• [Task prompt] Output every line of the material exactly.

• [Data in this exercise]
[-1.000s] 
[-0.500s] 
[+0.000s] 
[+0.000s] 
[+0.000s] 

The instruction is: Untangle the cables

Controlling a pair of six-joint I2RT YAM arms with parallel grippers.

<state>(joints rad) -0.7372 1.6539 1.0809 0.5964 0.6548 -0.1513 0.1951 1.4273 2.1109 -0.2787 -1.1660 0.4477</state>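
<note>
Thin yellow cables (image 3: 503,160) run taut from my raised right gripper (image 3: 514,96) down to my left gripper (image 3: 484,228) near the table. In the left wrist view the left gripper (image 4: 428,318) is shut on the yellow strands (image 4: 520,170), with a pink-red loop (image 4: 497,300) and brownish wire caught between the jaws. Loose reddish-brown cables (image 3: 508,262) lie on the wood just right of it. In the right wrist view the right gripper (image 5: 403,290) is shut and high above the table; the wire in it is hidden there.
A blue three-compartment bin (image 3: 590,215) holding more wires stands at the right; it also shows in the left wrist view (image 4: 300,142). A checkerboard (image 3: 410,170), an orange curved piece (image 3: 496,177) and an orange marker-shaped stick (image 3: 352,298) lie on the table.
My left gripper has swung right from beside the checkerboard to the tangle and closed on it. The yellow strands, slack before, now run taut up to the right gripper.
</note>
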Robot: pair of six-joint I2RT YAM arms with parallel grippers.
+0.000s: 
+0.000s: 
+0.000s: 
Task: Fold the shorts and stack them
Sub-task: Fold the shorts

• [Response for this exercise]
[-1.000s] 
[-0.500s] 
[+0.000s] 
[+0.000s] 
[+0.000s] 

The instruction is: Untangle the cables

Controlling a pair of six-joint I2RT YAM arms with parallel grippers.

<state>(joints rad) -0.7372 1.6539 1.0809 0.5964 0.6548 -0.1513 0.1951 1.4273 2.1109 -0.2787 -1.1660 0.4477</state>
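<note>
Thin yellow cables (image 3: 503,160) run taut from my raised right gripper (image 3: 514,96) down to my left gripper (image 3: 484,228) near the table. In the left wrist view the left gripper (image 4: 428,318) is shut on the yellow strands (image 4: 520,170), with a pink-red loop (image 4: 497,300) and brownish wire caught between the jaws. Loose reddish-brown cables (image 3: 508,262) lie on the wood just right of it. In the right wrist view the right gripper (image 5: 403,290) is shut and high above the table; the wire in it is hidden there.
A blue three-compartment bin (image 3: 590,215) holding more wires stands at the right; it also shows in the left wrist view (image 4: 300,142). A checkerboard (image 3: 410,170), an orange curved piece (image 3: 496,177) and an orange marker-shaped stick (image 3: 352,298) lie on the table.
My left gripper has swung right from beside the checkerboard to the tangle and closed on it. The yellow strands, slack before, now run taut up to the right gripper.
</note>
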Robot: pair of six-joint I2RT YAM arms with parallel grippers.
+0.000s: 
+0.000s: 
+0.000s: 
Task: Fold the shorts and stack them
Sub-task: Fold the shorts

Now the answer is complete.